Rich Felker [Sat, 11 Aug 2012 22:39:12 +0000 (18:39 -0400)]
remove buggy short-string wcsstr implementation; always use twoway
since this interface is rarely used, it's probably best to lean
towards keeping code size down anyway. one-character needles will
still be found immediately by the initial wcschr call anyway.
Rich Felker [Sat, 11 Aug 2012 03:39:32 +0000 (23:39 -0400)]
minor but worthwhile optimization in printf: avoid expensive strspn
the strspn call was made for every format specifier and end-of-string,
even though the expected return value was 1-2 for normal usage.
replace with simple loop.
Rich Felker [Fri, 10 Aug 2012 19:13:26 +0000 (15:13 -0400)]
use int instead of long for ptrdiff_t on all 32-bit archs
this is needed to match the underlying "ABI" standards. it's not
really an ABI issue since the binary representations are the same, but
having the wrong type can lead to errors when the type arising from a
difference-of-pointers expression does not match the defined type of
ptrdiff_t. most of the problems affect C++, not C.
Rich Felker [Fri, 10 Aug 2012 04:20:00 +0000 (00:20 -0400)]

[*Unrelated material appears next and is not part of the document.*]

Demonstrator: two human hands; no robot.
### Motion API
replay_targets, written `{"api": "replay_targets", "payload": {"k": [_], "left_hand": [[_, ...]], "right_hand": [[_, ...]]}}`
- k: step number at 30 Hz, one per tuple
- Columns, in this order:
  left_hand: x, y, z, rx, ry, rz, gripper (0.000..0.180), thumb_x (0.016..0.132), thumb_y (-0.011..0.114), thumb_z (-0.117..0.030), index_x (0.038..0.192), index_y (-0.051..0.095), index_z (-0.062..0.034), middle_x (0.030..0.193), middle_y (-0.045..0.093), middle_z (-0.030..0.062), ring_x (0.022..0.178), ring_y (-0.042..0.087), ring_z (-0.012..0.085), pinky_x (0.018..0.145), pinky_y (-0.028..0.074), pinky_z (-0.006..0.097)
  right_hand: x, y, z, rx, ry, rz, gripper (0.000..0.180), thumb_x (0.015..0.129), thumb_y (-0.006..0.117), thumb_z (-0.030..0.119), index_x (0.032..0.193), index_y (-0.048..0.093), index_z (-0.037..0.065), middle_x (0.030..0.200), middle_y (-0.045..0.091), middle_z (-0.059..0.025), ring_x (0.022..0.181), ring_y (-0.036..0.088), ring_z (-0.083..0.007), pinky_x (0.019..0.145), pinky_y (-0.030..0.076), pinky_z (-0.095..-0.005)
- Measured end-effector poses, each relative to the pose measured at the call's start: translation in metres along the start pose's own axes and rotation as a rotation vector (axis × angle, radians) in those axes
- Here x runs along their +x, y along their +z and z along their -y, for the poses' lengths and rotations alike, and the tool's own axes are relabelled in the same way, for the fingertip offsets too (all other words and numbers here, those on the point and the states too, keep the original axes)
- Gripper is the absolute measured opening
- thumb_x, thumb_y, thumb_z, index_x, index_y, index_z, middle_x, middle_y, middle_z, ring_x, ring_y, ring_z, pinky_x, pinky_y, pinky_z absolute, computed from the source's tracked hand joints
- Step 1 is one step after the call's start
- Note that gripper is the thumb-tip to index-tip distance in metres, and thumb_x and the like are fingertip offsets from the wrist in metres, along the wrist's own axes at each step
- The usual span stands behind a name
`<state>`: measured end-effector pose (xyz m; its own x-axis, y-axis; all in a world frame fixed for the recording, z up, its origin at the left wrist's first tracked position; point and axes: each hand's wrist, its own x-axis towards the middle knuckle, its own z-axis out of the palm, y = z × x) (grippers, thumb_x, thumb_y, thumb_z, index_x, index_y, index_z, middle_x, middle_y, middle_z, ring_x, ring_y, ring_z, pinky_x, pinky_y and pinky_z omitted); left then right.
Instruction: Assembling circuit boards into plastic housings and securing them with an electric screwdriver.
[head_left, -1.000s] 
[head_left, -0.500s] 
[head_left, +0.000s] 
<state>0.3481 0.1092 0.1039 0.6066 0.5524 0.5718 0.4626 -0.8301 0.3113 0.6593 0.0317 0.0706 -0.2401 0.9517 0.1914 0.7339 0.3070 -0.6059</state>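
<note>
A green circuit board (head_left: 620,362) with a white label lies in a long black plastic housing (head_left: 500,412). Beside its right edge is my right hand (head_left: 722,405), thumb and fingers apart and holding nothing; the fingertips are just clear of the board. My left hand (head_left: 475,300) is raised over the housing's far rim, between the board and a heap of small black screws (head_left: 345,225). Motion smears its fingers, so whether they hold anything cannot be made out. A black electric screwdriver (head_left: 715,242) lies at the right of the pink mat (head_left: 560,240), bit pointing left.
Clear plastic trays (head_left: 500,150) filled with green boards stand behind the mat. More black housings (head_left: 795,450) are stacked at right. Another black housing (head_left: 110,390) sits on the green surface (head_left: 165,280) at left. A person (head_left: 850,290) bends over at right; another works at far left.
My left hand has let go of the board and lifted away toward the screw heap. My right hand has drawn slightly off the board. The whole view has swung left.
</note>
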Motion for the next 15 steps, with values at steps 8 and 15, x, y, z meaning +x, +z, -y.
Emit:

add blowfish hash support to crypt
there are still some discussions going on about tweaking the code, but
at least thing brings us to the point of having something working in
the repository. hopefully the remaining major hashes (md5,sha) will
follow soon.
Rich Felker [Fri, 10 Aug 2012 02:52:13 +0000 (22:52 -0400)]
fix (hopefully) all hard-coded 8's for kernel sigset_t size
some minor changes to how hard-coded sets for thread-related purposes
are handled were also needed, since the old object sizes were not
necessarily sufficient. things have gotten a bit ugly in this area,
and i think a cleanup is in order at some point, but for now the goal
is just to get the code working on all supported archs including mips,
which was badly broken by linux rejecting syscalls with the wrong
sigset_t size.
Rich Felker [Fri, 10 Aug 2012 00:47:17 +0000 (20:47 -0400)]
make crypt return an unmatchable hash rather than NULL on failure
unfortunately, a large portion of programs which call crypt are not
prepared for its failure and do not check that the return value is
non-null before using it. thus, always "succeeding" but giving an
unmatchable hash is reportedly a better behavior than failing on
error.
it was suggested that we could do this the same way as other
implementations and put the null-to-unmatchable translation in the
wrapper rather than the individual crypt modules like crypt_des, but
when i tried to do it, i found it was making the logic in __crypt_r
for keeping track of which hash type we're working with and whether it
succeeded or failed much more complex, and potentially error-prone.
the way i'm doing it now seems to have essentially zero cost, anyway.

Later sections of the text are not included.